A word about EVIDENCE

I’ve been thinking do we really need all of the evidence we collect and document? I often feel we have convinced ourselves we are prosecutors building a case to prove something beyond reasonable doubt. Many times I have found a control deficiency and been asked to “go back and find some more examples of this” or told “we can’t report this deficiency until we find some actual errors it has caused.” Worse still is when the deficiency is know and yet we still complete detailed documentation to show how we found it and record step by step every specific aspect.

If someone has stopped breathing do people first start doing tests and x-rays to prove beyond all doubt that they are not breathing and that they need CPR? Does the fire brigade require you to send them a photo of your house on fire before they act? If something is obviously wrong, sometimes the evidence is right in front of your face, why delay taking action by collecting more examples and documenting how we found those examples?
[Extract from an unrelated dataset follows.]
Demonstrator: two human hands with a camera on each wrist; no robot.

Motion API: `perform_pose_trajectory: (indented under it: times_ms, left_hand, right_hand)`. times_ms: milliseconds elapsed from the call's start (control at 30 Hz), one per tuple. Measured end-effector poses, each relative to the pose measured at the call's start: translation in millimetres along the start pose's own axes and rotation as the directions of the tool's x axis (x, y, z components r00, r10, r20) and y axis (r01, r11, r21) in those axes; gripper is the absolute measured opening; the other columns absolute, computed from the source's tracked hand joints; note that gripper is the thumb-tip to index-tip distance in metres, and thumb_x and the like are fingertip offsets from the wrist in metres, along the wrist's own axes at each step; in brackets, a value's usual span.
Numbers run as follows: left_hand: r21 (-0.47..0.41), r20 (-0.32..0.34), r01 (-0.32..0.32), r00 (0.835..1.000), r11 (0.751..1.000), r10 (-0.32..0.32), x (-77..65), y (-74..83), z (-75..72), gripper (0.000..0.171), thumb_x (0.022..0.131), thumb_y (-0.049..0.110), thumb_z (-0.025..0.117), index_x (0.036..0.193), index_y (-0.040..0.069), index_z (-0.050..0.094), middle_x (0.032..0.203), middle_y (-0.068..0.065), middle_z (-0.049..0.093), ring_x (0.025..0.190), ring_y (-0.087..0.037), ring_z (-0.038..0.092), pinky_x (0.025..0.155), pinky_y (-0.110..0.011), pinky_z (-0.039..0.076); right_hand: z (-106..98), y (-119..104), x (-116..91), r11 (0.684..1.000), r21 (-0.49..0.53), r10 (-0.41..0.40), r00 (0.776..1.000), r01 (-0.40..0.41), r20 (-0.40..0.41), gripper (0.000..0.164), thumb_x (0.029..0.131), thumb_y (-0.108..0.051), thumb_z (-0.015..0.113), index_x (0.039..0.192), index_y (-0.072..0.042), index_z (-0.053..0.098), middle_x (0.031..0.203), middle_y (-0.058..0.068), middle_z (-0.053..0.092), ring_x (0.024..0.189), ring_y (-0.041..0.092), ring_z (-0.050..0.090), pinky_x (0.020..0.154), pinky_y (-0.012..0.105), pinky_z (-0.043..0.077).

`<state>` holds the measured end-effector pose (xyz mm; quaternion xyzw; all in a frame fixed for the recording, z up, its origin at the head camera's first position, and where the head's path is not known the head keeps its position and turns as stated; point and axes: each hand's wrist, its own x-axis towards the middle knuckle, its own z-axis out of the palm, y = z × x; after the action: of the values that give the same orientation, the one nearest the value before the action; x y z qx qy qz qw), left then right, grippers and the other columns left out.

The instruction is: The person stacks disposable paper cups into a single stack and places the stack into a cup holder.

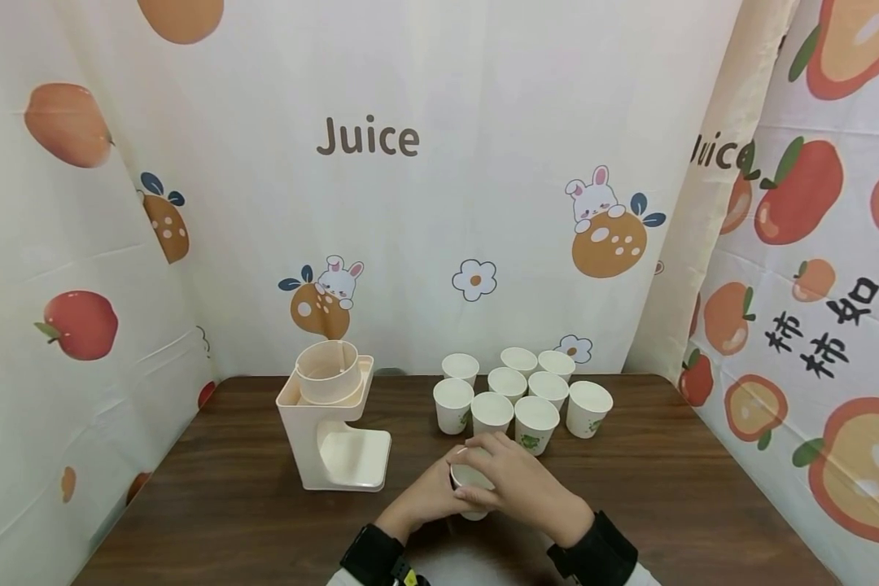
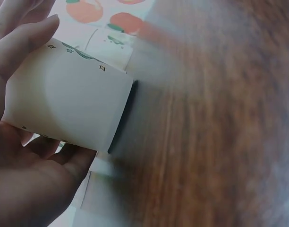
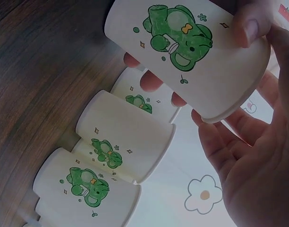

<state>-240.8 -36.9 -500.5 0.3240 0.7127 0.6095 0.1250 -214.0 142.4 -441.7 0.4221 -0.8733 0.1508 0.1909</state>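
Note:
Both hands are around one white paper cup (image 1: 472, 478), low over the front middle of the table. My left hand (image 1: 430, 493) grips the cup's side, with its fingers curled behind it in the left wrist view. From the right, my right hand (image 1: 522, 482) holds the cup near the rim, thumb on the near side and fingers across the far side. A green bear print shows on this cup (image 3: 187, 42) in the right wrist view. More paper cups (image 1: 536, 423) stand upright in a group just behind the hands.
An off-white appliance (image 1: 303, 448) with a round open cup-like top (image 1: 330, 370) and a flat base plate (image 1: 362, 456) stands left of the hands. The dark wooden table (image 1: 212, 505) ends at fruit-printed curtains (image 1: 410, 220) at the back and sides.

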Motion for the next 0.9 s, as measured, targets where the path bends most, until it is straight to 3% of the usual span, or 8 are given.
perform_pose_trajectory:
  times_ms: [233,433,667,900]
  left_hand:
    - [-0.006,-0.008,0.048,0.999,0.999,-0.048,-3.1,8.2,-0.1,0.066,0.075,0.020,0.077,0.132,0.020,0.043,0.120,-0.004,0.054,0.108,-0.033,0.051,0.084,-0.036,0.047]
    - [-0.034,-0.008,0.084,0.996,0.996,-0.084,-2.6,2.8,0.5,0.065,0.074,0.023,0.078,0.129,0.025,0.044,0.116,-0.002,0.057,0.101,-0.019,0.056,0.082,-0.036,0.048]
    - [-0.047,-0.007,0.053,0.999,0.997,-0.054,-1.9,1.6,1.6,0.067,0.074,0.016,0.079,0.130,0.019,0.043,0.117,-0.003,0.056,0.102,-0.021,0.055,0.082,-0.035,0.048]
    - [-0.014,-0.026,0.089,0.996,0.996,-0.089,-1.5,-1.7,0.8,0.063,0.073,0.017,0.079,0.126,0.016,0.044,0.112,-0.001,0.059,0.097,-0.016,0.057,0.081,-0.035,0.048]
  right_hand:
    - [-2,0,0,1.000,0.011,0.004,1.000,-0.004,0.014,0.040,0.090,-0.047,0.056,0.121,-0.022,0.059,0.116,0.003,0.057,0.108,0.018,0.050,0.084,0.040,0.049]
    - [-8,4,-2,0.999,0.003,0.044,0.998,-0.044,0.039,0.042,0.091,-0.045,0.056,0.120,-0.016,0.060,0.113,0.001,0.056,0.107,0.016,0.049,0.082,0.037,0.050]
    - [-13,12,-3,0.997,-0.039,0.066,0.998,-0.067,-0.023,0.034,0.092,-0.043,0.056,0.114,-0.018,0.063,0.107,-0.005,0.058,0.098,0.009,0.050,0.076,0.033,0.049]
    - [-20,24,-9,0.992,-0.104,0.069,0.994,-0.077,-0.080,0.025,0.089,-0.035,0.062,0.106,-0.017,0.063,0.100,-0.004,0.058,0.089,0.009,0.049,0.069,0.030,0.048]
In my career, often the most impactful insights I have provided are based on things where risks are not controlled at all, or controls are fundamentally inadequate this type of finding is often evident on day one of a project. If we are reviewing an area and find a control deficiency or an area of improvement that management agrees with and wants to take action on, what more evidence do we need? Sure, if management don’t agree with your assessment go away and get more evidence to persuade them. But our first step should to talk to your stakeholder and say ‘hey we have found this potential problem’ , they may say yes we knew, or oh we suspected but weren’t sure.

In some cases you may agree to help the organisation by collecting more evidence to identify actual loss events as a result of the deficiency or further quantify the scale of the problem across the organisation. But this is something you should challenge, is it the best use of Internal audit time to be analysing transactions to find errors as a result of a control failure or should the experts in the business do it themselves and let audit move on to find the next deficiency.

In my opinion, evidence is more important when there is no issue. We need sufficient evidence to support the accuracy of a positive opinion we may be giving. Ask yourself how much scrutiny is there in you department over positive reports as opposed to negative reports? in my experience negative reports always get the most scrutiny. When you really think about it though, the biggest risk is not telling management something is a bit bad when it is really bad or vice versa it is telling management everything is fine when it is actually a disaster.

Norman Marks has a great line in his book Auditing That Matters that sums up a good rule of thumb to keep in mind about evidence and documentation.

Every hour spent on documentation has a cost: that hour could be spent on another Audit.

My problem is not with basing our conclusions on evidence of course wild speculation and unfounded assertions do nothing to help our stakeholders. It is more a challenge to think about what evidence do we really need, how much of it do we need and how much time needs to be spent in writing down how we found it after the fact.